To be able to make the most of the wealth of cosmological information available via observations of the large scale structure of the universe it is vital to have a strong model of how observable objects such as galaxies trace the underlying dark matter. In this work we used a neural bias model: a physically motivated neural network from which we can infer the halo mass distribution function. This function describes the abundance of halos with a certain mass given a dark matter density environment, where the halos are compact dark matter objects in which galaxies are hosted. As such, the neural bias model gives us a strong, but agnostic, bias model mapping the dark matter density field to (tracers of) the observable universe. Such a neural bias model can be included in the BORG inference scheme such that the initial conditions of the dark matter density and the parameters of the neural bias model are sampled using Hamiltonian Monte Carlo.

# Halo mass distribution function

The halo mass distribution function describes the number of dark matter halos at a certain mass given a dark matter density environment. It has been well studied in the past, and as such we know the approximate form of the function, which is described by the Press Schechter formalism which is a power law at small masses with an exponential cut off at high masses. There are less well understood elements also, including how the non-local density environment affects the abundance of halos and the form of the stochasticity from which halos are drawn from the halo mass distribution function. This stochasticity describes how one obtains the actual number of observed halos of a certain mass given that the halo mass distribution function only describes the probability of observing such a halo. The sampling of halos from the halo mass distribution function is normally assumed to be Poissonian, but this is known to be insufficient. Whilst we consider a Poissonian likelihood in this work, it should be noted that it is Poisson for a field of summaries provided by a neural physical engine and so includes information from the local surrounding region.

# Zero-shot training, Bayesian neural networks

The neural network used in this work is not pre-trained and is conditioned on the observed data only, in this case a halo catalogue obtained from a high resolution dark matter simulation. Zero-shot training describes a method of fitting a function without any training data. Several components are necessary to be able to achieve such a fitting of the neural bias model introduced here. These are: basing the design of the architecture of the network on physical principles; using appropriate functions to model the form of the halo mass distribution function; and finding a stable sampling procedure to obtain parameter samples from the posterior.
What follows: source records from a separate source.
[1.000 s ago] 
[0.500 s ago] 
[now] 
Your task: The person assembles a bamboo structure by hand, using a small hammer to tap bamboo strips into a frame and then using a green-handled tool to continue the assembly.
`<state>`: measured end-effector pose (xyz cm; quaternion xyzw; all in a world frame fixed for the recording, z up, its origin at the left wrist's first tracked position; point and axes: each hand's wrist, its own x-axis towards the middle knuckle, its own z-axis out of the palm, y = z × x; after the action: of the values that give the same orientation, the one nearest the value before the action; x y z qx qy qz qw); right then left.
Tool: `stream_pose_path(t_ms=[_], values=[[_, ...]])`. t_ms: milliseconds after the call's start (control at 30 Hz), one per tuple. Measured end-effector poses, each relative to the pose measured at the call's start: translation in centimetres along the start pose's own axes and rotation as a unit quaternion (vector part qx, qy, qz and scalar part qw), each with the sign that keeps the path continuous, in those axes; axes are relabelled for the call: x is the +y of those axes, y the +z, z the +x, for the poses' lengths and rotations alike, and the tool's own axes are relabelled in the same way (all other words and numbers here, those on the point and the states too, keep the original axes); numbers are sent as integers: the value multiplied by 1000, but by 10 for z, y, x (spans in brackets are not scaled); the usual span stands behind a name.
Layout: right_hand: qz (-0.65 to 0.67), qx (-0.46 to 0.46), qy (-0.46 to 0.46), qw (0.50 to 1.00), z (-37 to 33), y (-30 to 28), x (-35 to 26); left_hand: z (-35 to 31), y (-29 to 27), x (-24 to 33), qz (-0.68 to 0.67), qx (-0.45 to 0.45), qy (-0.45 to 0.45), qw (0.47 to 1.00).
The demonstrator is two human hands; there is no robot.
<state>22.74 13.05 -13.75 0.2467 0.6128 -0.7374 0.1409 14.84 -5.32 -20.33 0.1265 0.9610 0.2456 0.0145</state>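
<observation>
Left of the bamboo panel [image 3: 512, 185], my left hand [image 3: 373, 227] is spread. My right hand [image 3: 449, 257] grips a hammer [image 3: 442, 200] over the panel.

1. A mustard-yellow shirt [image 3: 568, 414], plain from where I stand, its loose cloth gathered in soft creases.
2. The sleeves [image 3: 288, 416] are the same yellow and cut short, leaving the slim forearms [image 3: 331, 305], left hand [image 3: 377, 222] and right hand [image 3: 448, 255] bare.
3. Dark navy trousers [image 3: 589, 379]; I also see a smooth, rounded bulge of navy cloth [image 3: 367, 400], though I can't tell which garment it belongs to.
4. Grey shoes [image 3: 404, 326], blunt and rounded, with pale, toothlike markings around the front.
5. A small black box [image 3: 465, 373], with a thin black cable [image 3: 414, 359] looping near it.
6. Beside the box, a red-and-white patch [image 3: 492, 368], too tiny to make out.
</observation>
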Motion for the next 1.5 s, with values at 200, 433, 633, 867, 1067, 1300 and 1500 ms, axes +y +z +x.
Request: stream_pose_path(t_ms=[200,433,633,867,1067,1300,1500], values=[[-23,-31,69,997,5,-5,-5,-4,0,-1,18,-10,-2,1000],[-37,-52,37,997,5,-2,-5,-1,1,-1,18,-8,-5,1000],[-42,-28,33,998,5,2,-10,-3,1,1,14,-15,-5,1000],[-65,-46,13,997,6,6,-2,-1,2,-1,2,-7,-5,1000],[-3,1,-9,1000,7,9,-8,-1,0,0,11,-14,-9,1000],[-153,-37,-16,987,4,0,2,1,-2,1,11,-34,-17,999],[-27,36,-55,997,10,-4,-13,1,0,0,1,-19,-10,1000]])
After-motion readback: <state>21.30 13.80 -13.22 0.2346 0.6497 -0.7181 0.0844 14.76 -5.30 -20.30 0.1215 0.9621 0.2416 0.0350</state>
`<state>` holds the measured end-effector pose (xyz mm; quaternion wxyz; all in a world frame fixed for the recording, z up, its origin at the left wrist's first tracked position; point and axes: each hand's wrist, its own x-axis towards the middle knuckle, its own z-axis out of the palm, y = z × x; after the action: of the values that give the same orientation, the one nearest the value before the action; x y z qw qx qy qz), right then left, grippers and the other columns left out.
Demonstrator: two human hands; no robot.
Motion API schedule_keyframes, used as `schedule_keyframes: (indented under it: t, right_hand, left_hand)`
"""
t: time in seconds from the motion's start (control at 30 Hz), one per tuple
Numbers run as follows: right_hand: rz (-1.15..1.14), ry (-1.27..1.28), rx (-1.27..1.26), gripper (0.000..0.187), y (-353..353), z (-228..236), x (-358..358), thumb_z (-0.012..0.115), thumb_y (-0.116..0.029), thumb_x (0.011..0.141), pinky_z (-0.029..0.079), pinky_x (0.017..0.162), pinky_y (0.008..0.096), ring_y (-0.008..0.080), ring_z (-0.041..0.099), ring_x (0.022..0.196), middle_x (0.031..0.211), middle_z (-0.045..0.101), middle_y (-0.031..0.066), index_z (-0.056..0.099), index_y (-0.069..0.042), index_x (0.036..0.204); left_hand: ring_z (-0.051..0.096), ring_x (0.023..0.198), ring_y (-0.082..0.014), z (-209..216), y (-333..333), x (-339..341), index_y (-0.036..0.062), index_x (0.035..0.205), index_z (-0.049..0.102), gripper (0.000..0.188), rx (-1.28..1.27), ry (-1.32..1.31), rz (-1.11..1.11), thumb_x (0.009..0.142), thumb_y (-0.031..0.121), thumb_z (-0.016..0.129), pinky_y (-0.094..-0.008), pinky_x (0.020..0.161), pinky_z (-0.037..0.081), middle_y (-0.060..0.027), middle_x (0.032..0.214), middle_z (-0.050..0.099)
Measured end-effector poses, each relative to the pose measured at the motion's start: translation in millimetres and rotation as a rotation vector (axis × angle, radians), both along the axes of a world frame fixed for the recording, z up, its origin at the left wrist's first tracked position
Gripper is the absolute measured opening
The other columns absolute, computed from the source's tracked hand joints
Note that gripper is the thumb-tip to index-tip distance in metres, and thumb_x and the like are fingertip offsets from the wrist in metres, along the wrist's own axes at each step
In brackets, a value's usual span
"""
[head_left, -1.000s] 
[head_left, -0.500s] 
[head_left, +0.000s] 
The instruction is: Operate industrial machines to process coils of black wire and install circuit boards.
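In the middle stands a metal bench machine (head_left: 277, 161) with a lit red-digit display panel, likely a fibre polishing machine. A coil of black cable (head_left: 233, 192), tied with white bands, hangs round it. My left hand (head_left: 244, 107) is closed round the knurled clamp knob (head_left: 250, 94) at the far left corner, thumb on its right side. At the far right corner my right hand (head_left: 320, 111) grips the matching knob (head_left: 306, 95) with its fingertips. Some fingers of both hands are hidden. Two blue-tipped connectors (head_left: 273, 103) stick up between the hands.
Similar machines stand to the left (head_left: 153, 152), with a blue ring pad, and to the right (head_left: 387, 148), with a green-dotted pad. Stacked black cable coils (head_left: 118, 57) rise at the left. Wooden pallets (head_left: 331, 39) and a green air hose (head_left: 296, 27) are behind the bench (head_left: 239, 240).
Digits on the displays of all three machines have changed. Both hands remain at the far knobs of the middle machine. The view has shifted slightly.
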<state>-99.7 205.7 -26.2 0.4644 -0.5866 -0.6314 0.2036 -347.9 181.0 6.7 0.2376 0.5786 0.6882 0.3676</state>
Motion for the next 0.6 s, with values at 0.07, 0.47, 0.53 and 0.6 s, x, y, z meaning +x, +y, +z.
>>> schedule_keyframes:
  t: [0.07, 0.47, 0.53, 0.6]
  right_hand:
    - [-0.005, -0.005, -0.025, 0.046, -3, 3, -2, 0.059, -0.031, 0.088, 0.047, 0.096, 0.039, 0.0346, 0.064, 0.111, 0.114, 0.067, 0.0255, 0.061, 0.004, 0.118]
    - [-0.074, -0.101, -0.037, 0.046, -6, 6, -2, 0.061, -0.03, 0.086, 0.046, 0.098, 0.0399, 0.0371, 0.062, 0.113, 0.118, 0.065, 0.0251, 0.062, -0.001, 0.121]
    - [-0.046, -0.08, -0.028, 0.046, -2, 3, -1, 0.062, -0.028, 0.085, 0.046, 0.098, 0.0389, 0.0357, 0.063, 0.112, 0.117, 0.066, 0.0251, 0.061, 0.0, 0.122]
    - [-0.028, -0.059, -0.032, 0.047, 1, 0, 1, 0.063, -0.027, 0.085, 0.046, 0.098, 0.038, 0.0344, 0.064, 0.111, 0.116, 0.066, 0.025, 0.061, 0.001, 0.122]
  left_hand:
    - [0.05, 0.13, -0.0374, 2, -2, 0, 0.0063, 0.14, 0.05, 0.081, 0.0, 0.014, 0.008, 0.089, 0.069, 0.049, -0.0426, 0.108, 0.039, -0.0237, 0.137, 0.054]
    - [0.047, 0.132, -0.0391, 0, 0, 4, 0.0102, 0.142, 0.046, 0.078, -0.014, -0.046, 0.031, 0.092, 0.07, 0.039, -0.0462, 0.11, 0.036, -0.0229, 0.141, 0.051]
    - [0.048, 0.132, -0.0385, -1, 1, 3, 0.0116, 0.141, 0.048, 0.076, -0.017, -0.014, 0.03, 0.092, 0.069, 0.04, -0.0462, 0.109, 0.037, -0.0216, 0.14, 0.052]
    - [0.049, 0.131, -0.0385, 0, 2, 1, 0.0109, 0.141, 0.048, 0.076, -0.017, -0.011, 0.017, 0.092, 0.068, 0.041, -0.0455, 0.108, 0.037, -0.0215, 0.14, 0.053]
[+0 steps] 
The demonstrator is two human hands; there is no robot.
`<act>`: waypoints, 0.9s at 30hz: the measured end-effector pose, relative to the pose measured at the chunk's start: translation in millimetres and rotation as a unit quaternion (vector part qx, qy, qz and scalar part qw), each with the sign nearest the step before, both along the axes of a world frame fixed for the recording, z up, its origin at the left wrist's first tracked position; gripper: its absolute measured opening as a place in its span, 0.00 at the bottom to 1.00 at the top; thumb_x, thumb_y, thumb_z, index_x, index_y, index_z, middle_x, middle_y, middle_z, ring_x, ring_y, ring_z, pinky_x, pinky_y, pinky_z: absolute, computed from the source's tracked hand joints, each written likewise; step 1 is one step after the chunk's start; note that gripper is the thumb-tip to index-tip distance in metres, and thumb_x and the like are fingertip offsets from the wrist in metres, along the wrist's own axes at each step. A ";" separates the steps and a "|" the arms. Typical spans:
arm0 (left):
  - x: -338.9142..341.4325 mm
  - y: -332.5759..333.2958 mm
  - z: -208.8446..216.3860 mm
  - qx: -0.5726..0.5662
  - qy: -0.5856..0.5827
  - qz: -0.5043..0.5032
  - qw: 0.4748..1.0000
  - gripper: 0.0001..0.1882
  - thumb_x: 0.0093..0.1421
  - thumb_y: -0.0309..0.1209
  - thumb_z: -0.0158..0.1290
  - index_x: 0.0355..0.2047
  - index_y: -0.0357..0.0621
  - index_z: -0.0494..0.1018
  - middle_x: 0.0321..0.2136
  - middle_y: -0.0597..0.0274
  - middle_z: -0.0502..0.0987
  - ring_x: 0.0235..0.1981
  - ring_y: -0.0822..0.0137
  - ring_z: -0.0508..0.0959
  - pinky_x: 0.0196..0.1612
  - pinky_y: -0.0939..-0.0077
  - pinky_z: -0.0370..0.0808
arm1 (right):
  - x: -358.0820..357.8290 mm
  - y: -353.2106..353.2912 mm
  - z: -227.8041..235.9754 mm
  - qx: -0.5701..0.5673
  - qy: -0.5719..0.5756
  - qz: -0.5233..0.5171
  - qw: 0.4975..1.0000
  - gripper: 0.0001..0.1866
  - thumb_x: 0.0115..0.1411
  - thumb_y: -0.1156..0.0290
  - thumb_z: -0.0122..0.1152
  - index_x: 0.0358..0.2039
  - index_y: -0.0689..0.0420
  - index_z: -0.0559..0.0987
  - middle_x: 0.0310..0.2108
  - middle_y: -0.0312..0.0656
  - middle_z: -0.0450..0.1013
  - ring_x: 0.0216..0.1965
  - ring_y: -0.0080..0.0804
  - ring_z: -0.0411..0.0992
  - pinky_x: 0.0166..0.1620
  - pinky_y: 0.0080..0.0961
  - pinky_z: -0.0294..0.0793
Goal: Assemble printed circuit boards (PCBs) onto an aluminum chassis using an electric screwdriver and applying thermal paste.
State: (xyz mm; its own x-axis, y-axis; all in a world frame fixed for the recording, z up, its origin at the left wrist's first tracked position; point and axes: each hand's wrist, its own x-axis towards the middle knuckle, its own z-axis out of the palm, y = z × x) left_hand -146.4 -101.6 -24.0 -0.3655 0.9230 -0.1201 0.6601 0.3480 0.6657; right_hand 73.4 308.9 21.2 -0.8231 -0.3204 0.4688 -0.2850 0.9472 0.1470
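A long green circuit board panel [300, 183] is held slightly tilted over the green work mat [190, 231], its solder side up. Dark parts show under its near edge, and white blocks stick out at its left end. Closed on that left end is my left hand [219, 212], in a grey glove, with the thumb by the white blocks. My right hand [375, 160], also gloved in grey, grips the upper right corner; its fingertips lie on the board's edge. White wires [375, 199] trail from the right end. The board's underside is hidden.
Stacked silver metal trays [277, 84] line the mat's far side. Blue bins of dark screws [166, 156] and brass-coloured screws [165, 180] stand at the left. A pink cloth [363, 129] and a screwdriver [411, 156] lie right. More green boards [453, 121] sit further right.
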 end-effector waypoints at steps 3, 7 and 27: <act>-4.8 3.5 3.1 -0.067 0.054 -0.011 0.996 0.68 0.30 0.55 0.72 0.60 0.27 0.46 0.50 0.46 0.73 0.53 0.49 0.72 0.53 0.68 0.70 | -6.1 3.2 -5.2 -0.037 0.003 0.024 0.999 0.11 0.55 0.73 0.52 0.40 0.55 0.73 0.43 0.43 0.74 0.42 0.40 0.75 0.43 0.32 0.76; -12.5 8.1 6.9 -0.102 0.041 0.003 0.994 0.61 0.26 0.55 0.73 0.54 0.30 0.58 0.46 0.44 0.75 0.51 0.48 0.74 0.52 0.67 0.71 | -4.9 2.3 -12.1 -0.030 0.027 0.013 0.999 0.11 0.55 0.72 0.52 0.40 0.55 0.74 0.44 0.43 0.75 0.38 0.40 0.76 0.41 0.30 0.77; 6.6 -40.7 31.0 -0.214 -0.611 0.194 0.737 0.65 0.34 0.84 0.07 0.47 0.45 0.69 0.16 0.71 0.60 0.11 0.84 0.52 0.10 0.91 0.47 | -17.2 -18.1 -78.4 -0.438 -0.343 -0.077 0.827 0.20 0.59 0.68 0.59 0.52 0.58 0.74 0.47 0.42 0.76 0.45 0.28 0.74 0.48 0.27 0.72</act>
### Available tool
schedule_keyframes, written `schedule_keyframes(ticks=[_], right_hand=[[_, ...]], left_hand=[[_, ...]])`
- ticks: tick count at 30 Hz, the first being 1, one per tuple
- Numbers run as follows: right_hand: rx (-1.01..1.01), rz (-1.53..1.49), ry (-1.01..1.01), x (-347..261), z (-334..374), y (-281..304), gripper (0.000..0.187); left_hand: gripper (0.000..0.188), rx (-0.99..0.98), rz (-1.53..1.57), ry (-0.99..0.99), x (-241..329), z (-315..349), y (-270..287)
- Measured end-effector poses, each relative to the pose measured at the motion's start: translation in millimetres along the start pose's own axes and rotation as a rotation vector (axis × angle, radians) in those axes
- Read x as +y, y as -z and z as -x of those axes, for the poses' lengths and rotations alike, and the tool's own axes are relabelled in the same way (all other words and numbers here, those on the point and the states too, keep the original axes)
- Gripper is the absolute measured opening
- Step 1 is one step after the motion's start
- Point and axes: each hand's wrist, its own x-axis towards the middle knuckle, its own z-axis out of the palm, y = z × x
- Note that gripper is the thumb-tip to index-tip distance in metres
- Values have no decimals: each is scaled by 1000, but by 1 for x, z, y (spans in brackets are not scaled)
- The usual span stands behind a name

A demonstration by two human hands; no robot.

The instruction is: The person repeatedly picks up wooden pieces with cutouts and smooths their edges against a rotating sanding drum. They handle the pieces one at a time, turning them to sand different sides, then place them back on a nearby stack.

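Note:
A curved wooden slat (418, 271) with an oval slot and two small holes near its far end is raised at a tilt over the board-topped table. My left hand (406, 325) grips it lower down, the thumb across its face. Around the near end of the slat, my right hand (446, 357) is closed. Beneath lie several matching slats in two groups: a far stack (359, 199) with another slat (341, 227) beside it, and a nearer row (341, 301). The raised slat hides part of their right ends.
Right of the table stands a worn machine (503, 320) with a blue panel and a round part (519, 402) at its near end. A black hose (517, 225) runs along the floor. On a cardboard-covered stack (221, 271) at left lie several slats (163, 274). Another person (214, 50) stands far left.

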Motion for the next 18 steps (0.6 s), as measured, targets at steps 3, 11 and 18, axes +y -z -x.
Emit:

## Neural physical engines

Neural physical engines are simply neural networks that are built using physical principles. For example, with a physical model of how some data is distributed according to the parameters of a model, one builds a neural network with the symmetries of such a model built into its architecture. This is particularly useful for several reasons. Primarily, such a neural physical engine is massively protected from overfitting. Overfitting is prevented because only relevant information for the problem in hand is allowed to be fitted, and the network is insensative to spurious features of the data, such as noise. An added benefit to these networks is the massive reduction in the number of parameters necessary to fit the required function. This improves the computational efficiency of the algorithm, decreases training times and increases the interpretability of the network.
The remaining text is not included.